§ Description of the task: Pull out every line in the data that has the string "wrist" in it.

######

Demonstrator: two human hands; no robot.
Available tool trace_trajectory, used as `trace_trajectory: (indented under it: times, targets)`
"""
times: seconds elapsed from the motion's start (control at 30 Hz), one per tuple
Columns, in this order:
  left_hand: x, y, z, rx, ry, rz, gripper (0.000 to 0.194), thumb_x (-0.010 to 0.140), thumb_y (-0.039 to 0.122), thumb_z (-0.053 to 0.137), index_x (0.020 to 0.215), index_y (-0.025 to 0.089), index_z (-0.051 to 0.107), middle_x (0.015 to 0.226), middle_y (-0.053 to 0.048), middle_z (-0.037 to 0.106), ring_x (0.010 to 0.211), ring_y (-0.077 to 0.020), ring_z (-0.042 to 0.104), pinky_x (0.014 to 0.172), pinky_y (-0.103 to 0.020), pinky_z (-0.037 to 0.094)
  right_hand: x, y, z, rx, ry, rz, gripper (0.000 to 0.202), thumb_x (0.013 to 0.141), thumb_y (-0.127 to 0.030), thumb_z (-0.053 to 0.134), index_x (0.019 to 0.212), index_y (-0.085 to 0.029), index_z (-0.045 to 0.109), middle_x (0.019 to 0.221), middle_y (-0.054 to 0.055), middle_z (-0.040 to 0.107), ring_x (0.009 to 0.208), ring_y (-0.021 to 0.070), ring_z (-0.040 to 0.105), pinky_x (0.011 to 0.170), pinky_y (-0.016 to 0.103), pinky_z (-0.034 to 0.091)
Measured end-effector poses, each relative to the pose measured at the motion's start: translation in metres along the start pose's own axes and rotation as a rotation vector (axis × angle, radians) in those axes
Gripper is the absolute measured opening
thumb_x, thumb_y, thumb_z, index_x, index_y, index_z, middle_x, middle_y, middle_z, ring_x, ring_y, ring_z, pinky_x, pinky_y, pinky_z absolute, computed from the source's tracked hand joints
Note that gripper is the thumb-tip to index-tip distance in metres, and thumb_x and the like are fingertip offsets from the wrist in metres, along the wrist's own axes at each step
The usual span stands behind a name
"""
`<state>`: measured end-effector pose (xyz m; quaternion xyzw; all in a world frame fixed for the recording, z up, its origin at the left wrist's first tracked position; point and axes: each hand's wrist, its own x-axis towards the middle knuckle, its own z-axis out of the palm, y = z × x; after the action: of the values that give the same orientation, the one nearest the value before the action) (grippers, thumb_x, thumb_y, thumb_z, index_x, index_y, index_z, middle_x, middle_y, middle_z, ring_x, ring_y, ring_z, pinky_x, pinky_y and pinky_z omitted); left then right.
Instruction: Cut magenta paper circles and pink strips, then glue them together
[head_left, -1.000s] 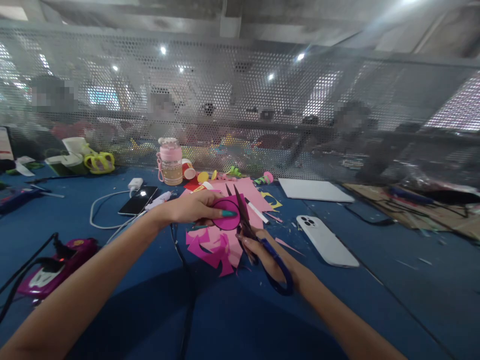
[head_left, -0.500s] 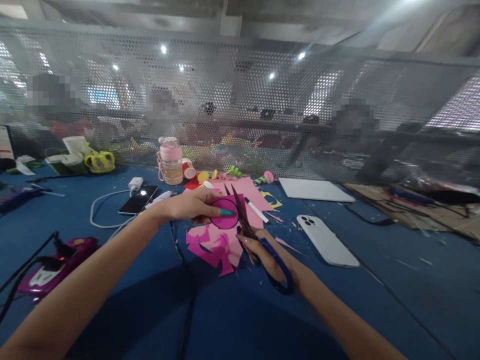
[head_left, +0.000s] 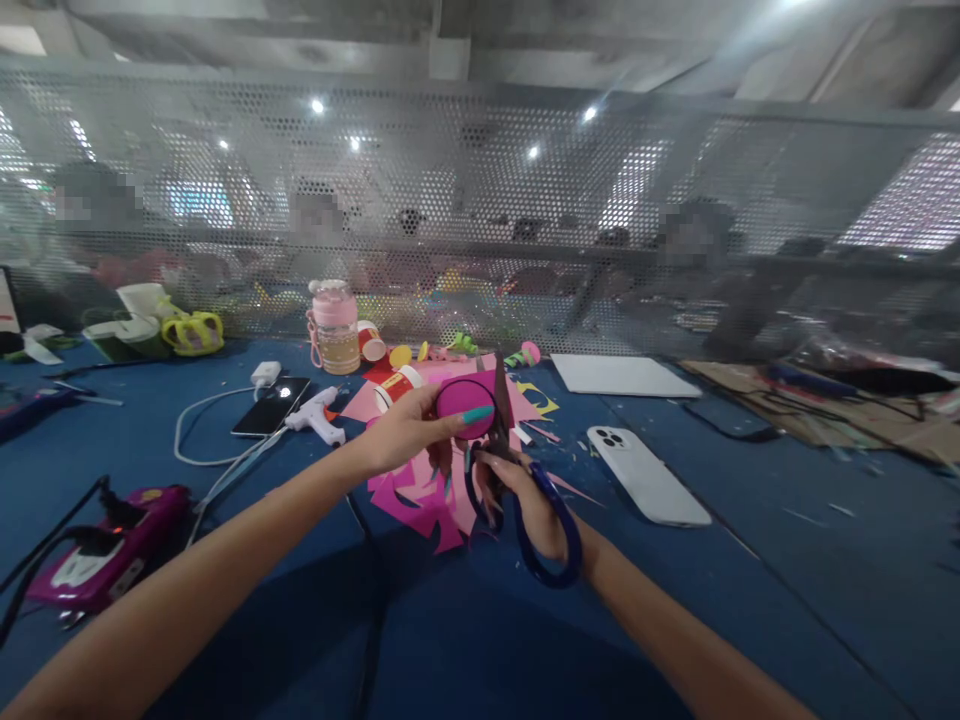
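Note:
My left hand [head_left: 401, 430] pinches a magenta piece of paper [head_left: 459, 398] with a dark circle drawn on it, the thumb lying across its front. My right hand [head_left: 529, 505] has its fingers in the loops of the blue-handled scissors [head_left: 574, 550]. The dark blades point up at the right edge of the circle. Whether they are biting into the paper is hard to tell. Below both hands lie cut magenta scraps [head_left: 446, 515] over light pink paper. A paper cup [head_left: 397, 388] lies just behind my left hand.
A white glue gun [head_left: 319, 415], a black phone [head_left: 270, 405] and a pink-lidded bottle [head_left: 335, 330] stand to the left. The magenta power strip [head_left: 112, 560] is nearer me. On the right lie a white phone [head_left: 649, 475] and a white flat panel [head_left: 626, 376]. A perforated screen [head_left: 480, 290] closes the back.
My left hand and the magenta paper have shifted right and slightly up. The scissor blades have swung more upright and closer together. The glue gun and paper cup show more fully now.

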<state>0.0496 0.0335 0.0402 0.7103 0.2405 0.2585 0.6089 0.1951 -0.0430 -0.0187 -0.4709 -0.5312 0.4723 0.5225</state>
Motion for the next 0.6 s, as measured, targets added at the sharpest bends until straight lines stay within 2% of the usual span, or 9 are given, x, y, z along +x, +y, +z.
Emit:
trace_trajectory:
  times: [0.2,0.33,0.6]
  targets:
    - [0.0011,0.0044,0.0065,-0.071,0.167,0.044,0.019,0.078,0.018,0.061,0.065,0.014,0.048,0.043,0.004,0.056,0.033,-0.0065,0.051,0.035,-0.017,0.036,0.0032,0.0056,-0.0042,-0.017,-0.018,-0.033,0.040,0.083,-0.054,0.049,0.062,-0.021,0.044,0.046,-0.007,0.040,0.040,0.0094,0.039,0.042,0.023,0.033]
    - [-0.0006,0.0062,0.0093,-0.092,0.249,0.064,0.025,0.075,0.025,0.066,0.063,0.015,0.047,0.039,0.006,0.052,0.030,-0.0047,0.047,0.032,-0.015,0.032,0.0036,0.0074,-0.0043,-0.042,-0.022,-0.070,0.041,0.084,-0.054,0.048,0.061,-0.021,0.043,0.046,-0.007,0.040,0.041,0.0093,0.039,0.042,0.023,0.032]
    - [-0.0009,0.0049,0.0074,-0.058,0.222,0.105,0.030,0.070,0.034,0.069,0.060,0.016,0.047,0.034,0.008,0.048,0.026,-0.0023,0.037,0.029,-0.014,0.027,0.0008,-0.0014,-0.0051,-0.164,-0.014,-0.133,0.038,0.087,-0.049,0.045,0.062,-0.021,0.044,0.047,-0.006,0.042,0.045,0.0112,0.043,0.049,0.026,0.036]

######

§ Written response:
Note that gripper is the thumb-tip to index-tip distance in metres, and thumb_x and the like are fingertip offsets from the wrist in metres, along the wrist's own axes at each step
`<state>`: measured end-effector pose (xyz m; quaternion xyzw; all in a world frame fixed for the recording, z up, its origin at the left wrist's first tracked position; point and axes: each hand's wrist, its own x-axis towards the middle knuckle, its own z-axis out of the palm, y = z × x; after the action: of the values that give the same orientation, the one nearest the value before the action) (grippers, thumb_x, thumb_y, thumb_z, index_x, index_y, index_z, middle_x, middle_y, middle_z, ring_x, ring_y, ring_z, pinky_x, pinky_y and pinky_z omitted); left then right.

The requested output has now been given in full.